Fabíola Martins – O bom funcionamento cognitivo é importante para a autonomia e para a capacidade de autocuidado do idoso, influenciando as decisões a respeito da possibilidade de o idoso continuar a viver com segurança e independência. Durante o envelhecimento normal, algumas capacidades cognitivas diminuem naturalmente com a idade. Há um declínio nas funções cognitivas, como a memória, atenção e as funções executivas, mesmo nos idosos que não são acometidos por doenças. Esse  declínio cognitivo pode ser por desuso, doenças, fatores comportamentais, psicológicos e sociais. A manutenção das habilidades cognitivas constitui um dos fatores associados à saúde e à qualidade de vida no envelhecimento, aliando-se ao bom desempenho físico e social. O funcionamento cognitivo saudável inclui domínios como linguagem, memória, funções executivas, julgamento, atenção, percepção e a capacidade de manter objetivos  na vida. A partir disso, podemos pensar que a saúde cognitiva refere-se à capacidade de manter  as habilidades cognitivas, funcionais e a rede de contatos sociais ativos.

A Atividade de Estimulação é muito importante, pois ajuda a potencializar, preservar e prevenir a perda do funcionamento cognitivo, como também para manter o que está preservado e assim reduzir a velocidade dos processos demenciais. São exercícios e atividades que fortalecem o cérebro, criando novas conexões neurais, ajudando a manter a autonomia e a independência.

Portal Fortaleza Cidade Amiga do Idoso – A memória é prejudicada com o passar do tempo?

Fabíola Martins –  Com passar do tempo nossas habilidades cognitivas tendem a diminuir e a memória é uma delas. Para entender melhor, vou mostrar quais são nossos domínios cognitivos. Constitui em: Linguagem, atenção, funções executivas, visuoespacial, memória, visuopercepção. A ação da memória se dá pela percepção da informação, através dos cinco sentidos – visão, audição, tato, olfato, paladar. Em seguida, essa informação passa para a cognição como uma representação mental do conhecimento, envolvendo as etapas de análise, codificação e estocagem ou armazenamento. Assim como nosso corpo precisa de atividade física, a nossa memória precisa de exercícios cognitivos.

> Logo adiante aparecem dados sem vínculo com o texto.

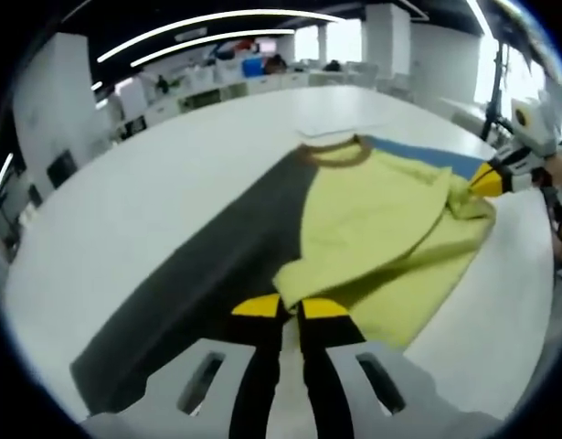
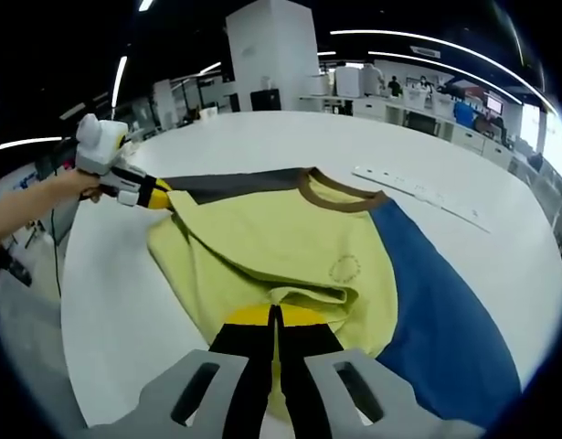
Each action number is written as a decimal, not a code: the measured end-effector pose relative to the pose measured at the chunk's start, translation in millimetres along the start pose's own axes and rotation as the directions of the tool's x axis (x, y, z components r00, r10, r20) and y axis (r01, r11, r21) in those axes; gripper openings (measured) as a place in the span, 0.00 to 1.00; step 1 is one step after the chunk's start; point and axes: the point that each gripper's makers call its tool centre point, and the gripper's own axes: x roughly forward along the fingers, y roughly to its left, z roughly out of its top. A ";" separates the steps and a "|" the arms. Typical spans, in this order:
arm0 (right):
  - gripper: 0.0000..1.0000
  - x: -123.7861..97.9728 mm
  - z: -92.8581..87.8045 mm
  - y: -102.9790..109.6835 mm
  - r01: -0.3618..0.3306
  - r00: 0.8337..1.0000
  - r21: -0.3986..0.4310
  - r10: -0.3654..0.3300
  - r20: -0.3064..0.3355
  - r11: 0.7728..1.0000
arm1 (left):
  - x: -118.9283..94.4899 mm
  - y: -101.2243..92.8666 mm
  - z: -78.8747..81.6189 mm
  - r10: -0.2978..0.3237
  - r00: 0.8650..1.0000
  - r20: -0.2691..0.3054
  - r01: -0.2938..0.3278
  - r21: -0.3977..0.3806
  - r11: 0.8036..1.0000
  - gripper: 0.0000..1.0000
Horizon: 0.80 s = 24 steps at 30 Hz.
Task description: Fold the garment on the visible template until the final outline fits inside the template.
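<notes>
Yellow garment (image 1: 372, 219) pinched in left hand-held gripper (image 1: 290, 306) over grey template (image 1: 217, 265).

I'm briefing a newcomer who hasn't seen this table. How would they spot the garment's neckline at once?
Start from the big white table, where a yellow-green garment lies spread between a dark grey panel and a blue panel. At the garment's far edge sits the collar. It is a curved brown band, the only brown thing against the yellow, grey and blue.
</notes>
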 end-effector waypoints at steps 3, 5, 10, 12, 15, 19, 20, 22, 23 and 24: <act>0.02 -0.3 0.5 -0.3 0.001 1.000 0.001 -0.001 0.002 1.000 | 1.6 3.3 1.1 -0.001 1.000 0.004 0.001 0.001 1.000 0.01; 0.02 -0.6 0.4 -0.4 0.002 1.000 0.001 -0.002 0.002 1.000 | -0.4 1.0 0.6 -0.008 1.000 0.009 0.008 0.000 1.000 0.00; 0.02 -0.6 0.3 -1.5 0.002 1.000 0.002 -0.002 0.001 1.000 | -5.6 -3.3 1.7 -0.014 1.000 0.022 0.014 -0.006 1.000 0.00; 0.01 -1.3 0.6 -1.8 0.003 1.000 0.001 -0.003 0.001 1.000 | -8.2 -3.5 3.1 -0.018 1.000 0.023 0.018 -0.022 1.000 0.00; 0.01 -4.1 1.4 -4.1 0.008 1.000 0.002 -0.008 0.003 1.000 | -7.7 3.5 6.2 -0.016 0.999 0.029 0.017 -0.026 1.000 0.00; 0.01 -8.2 1.5 -6.1 0.011 1.000 0.010 -0.011 0.004 1.000 | -10.4 4.9 9.6 -0.016 0.999 0.033 0.017 -0.025 1.000 0.00; 0.01 -9.6 1.5 -6.2 0.013 1.000 0.009 -0.013 0.002 1.000 | -9.5 5.0 8.8 -0.018 0.999 0.032 0.019 -0.023 1.000 0.00; 0.01 -13.2 0.7 -5.9 0.016 1.000 0.011 -0.016 0.001 1.000 | -11.4 5.5 9.1 -0.021 0.999 0.032 0.021 -0.018 1.000 0.00; 0.01 -13.9 0.4 -5.9 0.016 1.000 0.011 -0.016 0.001 1.000 | -12.2 5.8 9.0 -0.021 0.999 0.031 0.022 -0.016 1.000 0.00; 0.01 -16.5 -1.0 -6.3 0.019 1.000 0.008 -0.019 0.000 1.000 | -14.4 4.5 8.9 -0.022 0.999 0.030 0.023 -0.015 1.000 0.00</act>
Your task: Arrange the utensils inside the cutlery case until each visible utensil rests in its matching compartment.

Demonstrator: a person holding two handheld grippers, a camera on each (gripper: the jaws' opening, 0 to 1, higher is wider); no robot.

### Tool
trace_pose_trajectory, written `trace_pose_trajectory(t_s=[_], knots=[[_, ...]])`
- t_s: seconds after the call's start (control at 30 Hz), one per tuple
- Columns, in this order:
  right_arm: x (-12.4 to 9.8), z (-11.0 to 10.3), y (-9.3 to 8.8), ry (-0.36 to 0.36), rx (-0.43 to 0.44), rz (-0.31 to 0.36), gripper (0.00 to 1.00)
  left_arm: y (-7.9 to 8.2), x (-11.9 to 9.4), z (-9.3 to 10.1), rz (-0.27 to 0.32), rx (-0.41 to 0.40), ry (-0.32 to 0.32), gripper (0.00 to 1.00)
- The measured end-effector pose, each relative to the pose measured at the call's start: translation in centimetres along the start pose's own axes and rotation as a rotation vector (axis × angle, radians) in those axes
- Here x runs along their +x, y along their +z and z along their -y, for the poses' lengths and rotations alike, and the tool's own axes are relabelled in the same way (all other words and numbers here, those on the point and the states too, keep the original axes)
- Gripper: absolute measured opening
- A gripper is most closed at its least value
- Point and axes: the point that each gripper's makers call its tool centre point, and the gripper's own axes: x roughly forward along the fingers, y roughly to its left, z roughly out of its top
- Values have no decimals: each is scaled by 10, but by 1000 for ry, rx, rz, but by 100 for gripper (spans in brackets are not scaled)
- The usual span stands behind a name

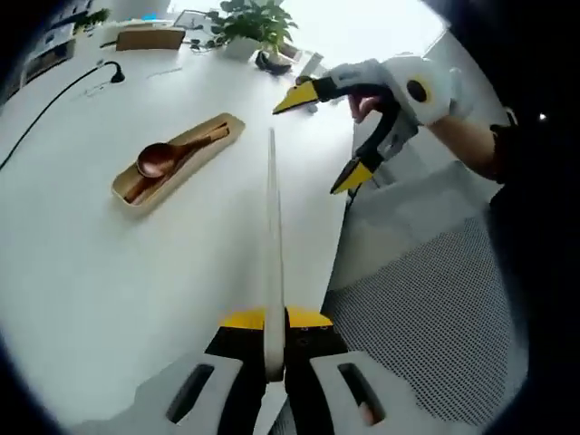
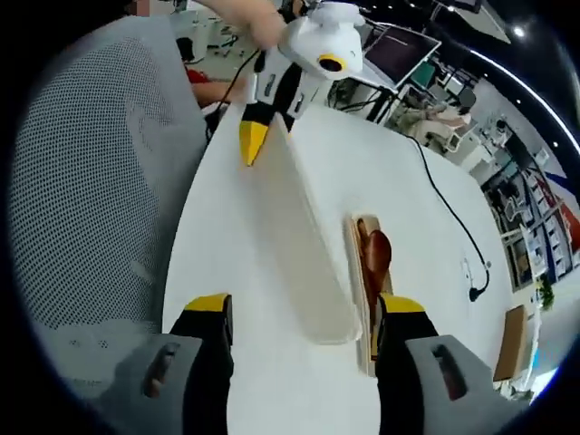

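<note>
In the left gripper view, the left hand-held gripper has its jaws pressed together on one end of a long, flat, pale cream lid or panel, seen edge-on and held raised over the white surface. Farther off on that surface lies the light wooden cutlery case, an open tray with a dark brown wooden spoon in it and what look like wooden chopsticks alongside; which compartment each occupies I cannot tell. The right hand-held gripper hovers at the panel's far end with its yellow-tipped jaws spread. In the right gripper view, that gripper straddles the near end of the panel without pinching it, and the case with the spoon sits just beside. The utensils seem to be in already; closing the case likely remains.
</note>
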Motion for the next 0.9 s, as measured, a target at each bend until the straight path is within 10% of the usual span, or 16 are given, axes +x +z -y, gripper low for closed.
trace_pose_trajectory(t_s=[0.9], knots=[[0, 1, 27, -34, -159, 24, 65, 29, -11, 58, 109, -310, -354, 5]])
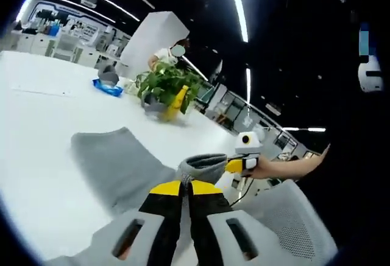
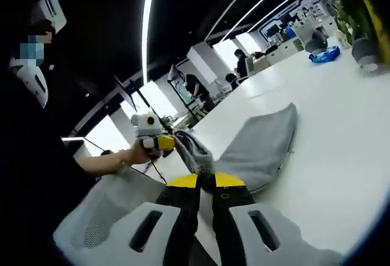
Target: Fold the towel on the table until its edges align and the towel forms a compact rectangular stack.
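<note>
A grey towel point(image 1: 116, 162) lies on the white table point(image 1: 42, 132), its near edge lifted off the top. My left gripper point(image 1: 186, 185) is shut on a bunched piece of that edge. Just to its right, the right gripper point(image 1: 239, 165), held in a hand, meets the same raised fold. In the right gripper view the towel point(image 2: 262, 141) stretches away over the table point(image 2: 341, 144). My right gripper point(image 2: 205, 179) is shut on its near corner, and the left gripper point(image 2: 167, 142) grips the edge a short way to the left.
A potted plant point(image 1: 167, 89), a blue packet point(image 1: 108, 87) and a small grey object point(image 1: 108, 74) sit at the far side of the table. A white mesh chair point(image 1: 292, 217) stands at the near edge. People point(image 2: 195, 89) stand in the background.
</note>
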`<state>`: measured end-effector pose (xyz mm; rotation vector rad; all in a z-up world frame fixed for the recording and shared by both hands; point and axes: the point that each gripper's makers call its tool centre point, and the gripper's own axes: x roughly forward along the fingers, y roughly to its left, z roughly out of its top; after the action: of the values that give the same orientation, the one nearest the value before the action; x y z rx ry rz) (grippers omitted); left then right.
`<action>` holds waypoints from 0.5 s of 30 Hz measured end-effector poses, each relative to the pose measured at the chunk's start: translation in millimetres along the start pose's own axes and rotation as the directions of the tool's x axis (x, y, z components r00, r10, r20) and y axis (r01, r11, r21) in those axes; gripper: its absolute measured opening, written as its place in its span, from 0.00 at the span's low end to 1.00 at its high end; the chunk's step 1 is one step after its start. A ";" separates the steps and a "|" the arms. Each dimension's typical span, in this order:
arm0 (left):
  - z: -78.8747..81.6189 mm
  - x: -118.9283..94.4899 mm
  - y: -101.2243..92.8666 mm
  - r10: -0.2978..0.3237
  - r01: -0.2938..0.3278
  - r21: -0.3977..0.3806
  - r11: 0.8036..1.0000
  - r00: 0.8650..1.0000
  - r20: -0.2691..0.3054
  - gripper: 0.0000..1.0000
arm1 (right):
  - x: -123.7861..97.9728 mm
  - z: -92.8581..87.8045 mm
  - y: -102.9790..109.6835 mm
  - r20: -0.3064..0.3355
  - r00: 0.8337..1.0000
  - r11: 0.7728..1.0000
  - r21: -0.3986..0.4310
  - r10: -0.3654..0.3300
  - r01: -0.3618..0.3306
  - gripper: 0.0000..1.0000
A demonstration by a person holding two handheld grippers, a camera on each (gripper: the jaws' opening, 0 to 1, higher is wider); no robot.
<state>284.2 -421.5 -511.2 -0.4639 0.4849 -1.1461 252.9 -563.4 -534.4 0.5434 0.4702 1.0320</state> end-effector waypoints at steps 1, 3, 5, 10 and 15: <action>2.8 -0.2 -3.5 -0.021 0.021 -0.010 1.000 1.000 0.013 0.03 | -1.4 4.0 0.9 0.020 1.000 1.000 0.009 0.004 -0.004 0.04; 7.7 0.0 -12.4 -0.068 0.069 -0.032 0.997 0.997 0.037 0.03 | -3.4 13.8 6.2 0.062 0.998 0.999 0.000 0.033 -0.033 0.04; 8.8 0.5 -17.0 -0.089 0.091 -0.037 0.995 0.995 0.041 0.03 | -7.4 16.5 5.8 0.060 0.998 1.000 0.004 0.029 -0.029 0.04; 10.0 -0.9 -23.2 -0.126 0.128 -0.061 0.990 0.991 0.043 0.03 | -9.7 23.0 12.3 0.061 0.996 0.998 -0.010 0.069 -0.069 0.04; 17.6 -3.6 -33.8 -0.179 0.186 -0.084 0.979 0.981 0.078 0.03 | -9.6 31.4 24.3 0.100 0.988 0.993 0.002 0.115 -0.115 0.04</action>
<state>268.2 -428.0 -477.0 -0.6356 0.4409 -1.2832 251.3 -568.4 -493.9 0.6318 0.3577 1.1081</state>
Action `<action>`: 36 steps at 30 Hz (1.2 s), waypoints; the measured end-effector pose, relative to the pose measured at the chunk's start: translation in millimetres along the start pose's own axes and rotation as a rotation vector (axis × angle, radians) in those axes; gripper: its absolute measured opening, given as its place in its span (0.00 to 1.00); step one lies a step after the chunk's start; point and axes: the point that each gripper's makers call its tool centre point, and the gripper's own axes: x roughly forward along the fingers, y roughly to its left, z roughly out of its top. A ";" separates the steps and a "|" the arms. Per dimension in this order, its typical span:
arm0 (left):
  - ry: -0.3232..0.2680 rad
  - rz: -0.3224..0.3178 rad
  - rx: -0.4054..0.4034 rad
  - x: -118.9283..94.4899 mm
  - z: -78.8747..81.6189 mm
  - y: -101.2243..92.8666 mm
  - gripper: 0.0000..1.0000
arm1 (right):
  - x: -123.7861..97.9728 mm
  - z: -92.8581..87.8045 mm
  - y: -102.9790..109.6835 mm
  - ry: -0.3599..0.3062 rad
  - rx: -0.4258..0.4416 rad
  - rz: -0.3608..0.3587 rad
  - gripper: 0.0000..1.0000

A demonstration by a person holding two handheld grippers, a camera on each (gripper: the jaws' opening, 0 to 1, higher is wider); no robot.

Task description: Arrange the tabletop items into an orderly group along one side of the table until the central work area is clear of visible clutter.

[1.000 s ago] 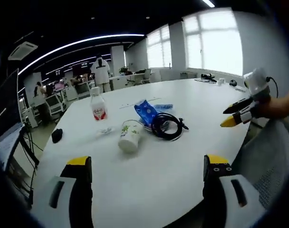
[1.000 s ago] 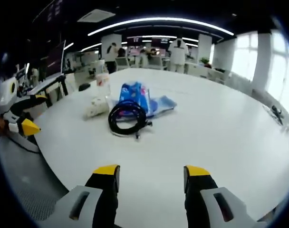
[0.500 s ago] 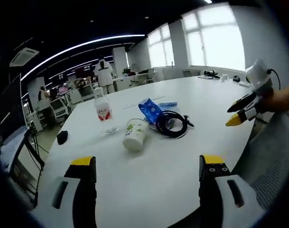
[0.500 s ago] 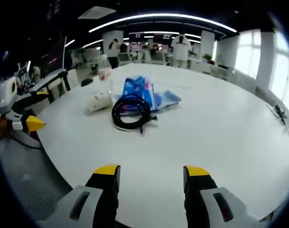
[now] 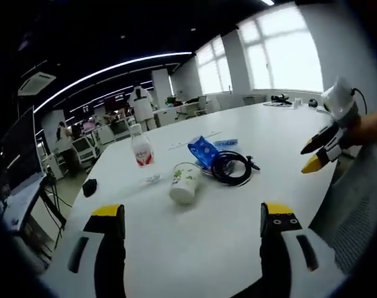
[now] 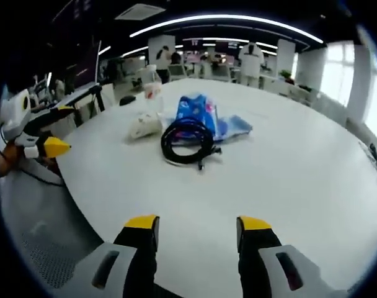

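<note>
On the white desk [image 5: 195,242], a small cluster of things sits toward the middle: a paper cup [image 5: 184,184] lying on its side, a coiled black cable [image 5: 230,167] just beside it, and a blue snack packet [image 5: 204,150] touching the cable's far edge. Behind the cup stands an upright plastic bottle [image 5: 141,149] with a red label, and a dark object, perhaps a computer mouse [image 5: 89,187], lies well apart near the desk's edge. From the right gripper view the same group appears with the cable [image 6: 188,140] nearest, the blue packet [image 6: 199,113] behind it, the tipped cup [image 6: 144,126] to its left and the bottle [image 6: 152,90] beyond. Left tongs [image 5: 191,214] hang open over the near rim of the desk, yellow tips spread wide and holding nothing; they also show at the left of the right gripper view [image 6: 49,146]. Right tongs [image 6: 195,225] are likewise open and empty above the desk's near edge, and they appear at the right of the left gripper view [image 5: 315,155], held off the desk's side. People stand among office desks far behind.
</note>
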 end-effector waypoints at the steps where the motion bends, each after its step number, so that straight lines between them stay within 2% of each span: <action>1: 0.007 -0.008 0.016 1.1 -3.1 -0.8 0.91 | -1.7 4.8 -0.4 -0.022 0.003 -0.003 0.51; 3: 0.006 -0.017 0.023 1.4 -1.9 -4.2 0.89 | -3.9 8.4 -2.8 -0.044 0.014 -0.013 0.52; 7: 0.028 -0.036 0.015 2.1 -6.7 -5.8 0.85 | -6.6 5.4 -11.5 -0.045 0.071 -0.041 0.50; 10: 0.034 -0.041 -0.001 1.8 -8.1 -6.4 0.83 | -8.3 11.1 -13.5 -0.086 0.121 -0.041 0.51; 12: 0.018 -0.046 -0.078 -0.7 -6.8 -5.6 0.80 | -10.4 11.6 -8.6 -0.091 0.101 -0.035 0.51; 13: 0.014 -0.047 -0.086 -1.7 -7.2 -6.1 0.76 | -10.1 9.2 -7.4 -0.076 0.072 -0.043 0.51; 14: 0.027 -0.048 -0.077 0.1 -9.9 -4.7 0.75 | -7.6 3.5 -8.7 -0.039 0.043 -0.059 0.50; 16: 0.064 -0.040 -0.095 4.2 -15.3 -2.0 0.77 | -5.3 2.8 -8.8 -0.020 0.024 -0.064 0.50; 18: 0.052 -0.050 -0.107 2.9 -13.4 -3.2 0.77 | -7.4 7.5 -9.2 -0.027 0.034 -0.071 0.50; 22: 0.044 -0.061 -0.092 1.7 -12.9 -6.7 0.76 | -10.2 5.6 -12.2 -0.038 0.057 -0.080 0.49; 27: -0.023 -0.076 -0.137 -2.1 0.9 -4.8 0.71 | -11.5 12.2 -16.3 -0.066 0.048 -0.101 0.49; 33: -0.036 -0.054 -0.125 -4.6 5.2 -2.3 0.75 | -10.3 10.3 -15.7 -0.060 0.060 -0.092 0.49; 35: -0.015 -0.060 -0.129 -3.5 0.4 -4.7 0.76 | -10.0 9.2 -14.0 -0.055 0.055 -0.088 0.49; 36: 0.008 -0.084 -0.134 -3.0 -4.0 -9.3 0.77 | -9.2 7.3 -12.9 -0.043 0.053 -0.087 0.48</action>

Portal Fortaleza Cidade Amiga do Idoso – Como o cuidador, os familiares e pessoas próximas podem ajudar um idoso a estimular sua cognição?

Fabíola Martins –  Primeiramente ter muita paciência e carinho pelo idoso.  Incentivando a hobbies, ter um tempo de qualidade com o idoso, proporcionar uma boa noite de sono, cuidar do corpo também ajuda a cuidar da mente e acompanhamento psicológico é essencial. Muitas atividades do dia a dia, já é uma forma de estimular o idoso. Uma dica é, inclua ele nas atividades diárias. Convida para ajudar a escolher o feijão  por exemplo é uma delas.

Portal Fortaleza Cidade Amiga do Idoso – Quais as dicas de exercícios para ser trabalhada a atenção, capacidades de movimentos e linguagem?

Fabíola Martins –  Atenção é uma habilidade que pode ser entendida como um mecanismo complexo que  organiza e filtra a entrada de informações na nossa consciência. É complexa e multidimensional, pois apresenta intersecção com diversas habilidades, como as perceptivas, as  funções executivas e a memória.

Pode trabalhar  atividade que precisa de concentração como:  palavras cruzadas, xadrez e  até mesmo exercitar uma outra língua.

Movimento está bastante relacionado a  capacidades físicas ou capacidades motoras podem ser compreendidas como componentes do rendimento físico, são elas que nós utilizamos para realizar os mais diversos movimentos durante a nossa vida. São em um total de cinco: Resistência, Força, Flexibilidade,Agilidade e Velocidade.

Exemplos de atividades que podem ser trabalhadas são: Um alongamento com almofadas,uma caminhada, colocar uma música que idoso goste e dançar também é muito válido ou até mesmo atividades fisicas mais específicas .

As habilidades de linguagem está relacionada com a capacidade de interação social e comunicação, tendo grande influiencia no desempenho cognitivo e comportamental global de uma pessoa. Tende a ser menos afetada durante o envelhecimento.

Algumas dicas de exercícios que estimulam a linguagem são: jogo da forca,denominar objetos usando pistas,letras desordenadas , relacionar objetos com imagem entre outros.